Long after the lessons of the ‘60s and ‘70s about equality between women and men have become a part of our cultural conversation…

 

 


I hear women denying they are feminists, or splitting hairs in defining it:

 

“Those early feminists were just so aggressive, so angry.”

“Poor men—it hurts their feelings.”

 
“Feminism needs to be more feminine.”

Or from women who’ve been getting by for years by being seductive: “I’ve never had any trouble as a woman getting what I want.”

 

And I’m amazed. Really, amazed. As if I’m hearing an African-American say,

 

“Well, I wouldn’t exactly call myself an abolitionist. I mean, those Civil Rights people were just so angry.”

 
“Poor white people. You wouldn’t want to hurt their feelings, now would you?”

 “We just need to be more pliable, less demanding.”

This is just plain absurd. Nothing at all changes without the first revolutionary activists. It’s their very anger—that fire, that light—that blazes the trail, lights the way.

 

 


I have a few questions I’d like to ask you women who deny or negate feminism:

Have you ever been dissuaded from doing the work you wanted to do because you’re a woman?


Even if you proceeded with the work you wanted to do, have you ever had others in your life consider it secondary to matters of relationship, others’ expectations of you as wife, girlfriend, mother, friend? 

Has the work you are expected to do ever been dictated by the fact that you are a woman (stereotypes of what women’s work should be rather than what you’d like to do)?

 

 

Has your capacity for work ever been underestimated because you are a woman? 


Have you ever been punished for your looks—looking “too good,” or looking “not good enough?”

Have you ever had life decisions made for you, without being consulted, because you are a woman?

 

 

Have you ever felt threatened by—or experienced—abuse because you are a woman?

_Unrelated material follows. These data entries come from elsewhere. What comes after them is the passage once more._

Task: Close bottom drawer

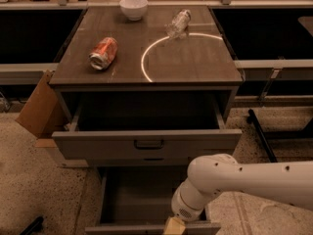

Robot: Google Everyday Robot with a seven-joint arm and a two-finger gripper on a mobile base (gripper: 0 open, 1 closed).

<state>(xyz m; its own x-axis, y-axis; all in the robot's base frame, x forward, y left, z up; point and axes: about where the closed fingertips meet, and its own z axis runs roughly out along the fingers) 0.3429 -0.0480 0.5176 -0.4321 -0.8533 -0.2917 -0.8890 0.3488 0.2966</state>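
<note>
The bottom drawer (139, 197) of the cabinet stands pulled far out, its grey box open to view and its front edge (127, 228) at the bottom of the camera view. Its handle is out of view. My white arm (230, 180) reaches in from the right. My gripper (174, 227) hangs at the drawer's front right edge; only its yellowish upper part shows, the rest is cut off by the frame's bottom.
The wide top drawer (146, 143) is also pulled out, above the bottom one. On the cabinet top (195, 67) lie a crushed can (103, 53), a white bowl (134, 7) and a tipped clear bottle (178, 22). A cardboard box (41, 106) leans at the left.
</note>
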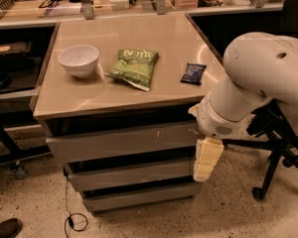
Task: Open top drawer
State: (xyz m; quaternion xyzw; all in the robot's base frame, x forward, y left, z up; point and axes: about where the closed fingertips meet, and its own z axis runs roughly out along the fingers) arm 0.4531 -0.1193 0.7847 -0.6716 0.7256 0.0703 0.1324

Have you ever feared for your life because a man wanted something from you that you didn’t want to give him? 

And lastly, a question for those of you who say you’re not feminists: Have you lost your mind? Is your memory really that brief?

 

I’m looking at all these stars laid out in the sky. They seem to form an island. Or is it a woman, in a long bell-shaped skirt? Wait—it’s both! It’s an island shaped like a goddess. It’s the island of Crete. This goddess—what is her name? Is it Hera? Aphrodite? Rhea? Or is it all of these? It is. It’s the ancient Great Goddess, reawakening now after a slumber of 3,000 years.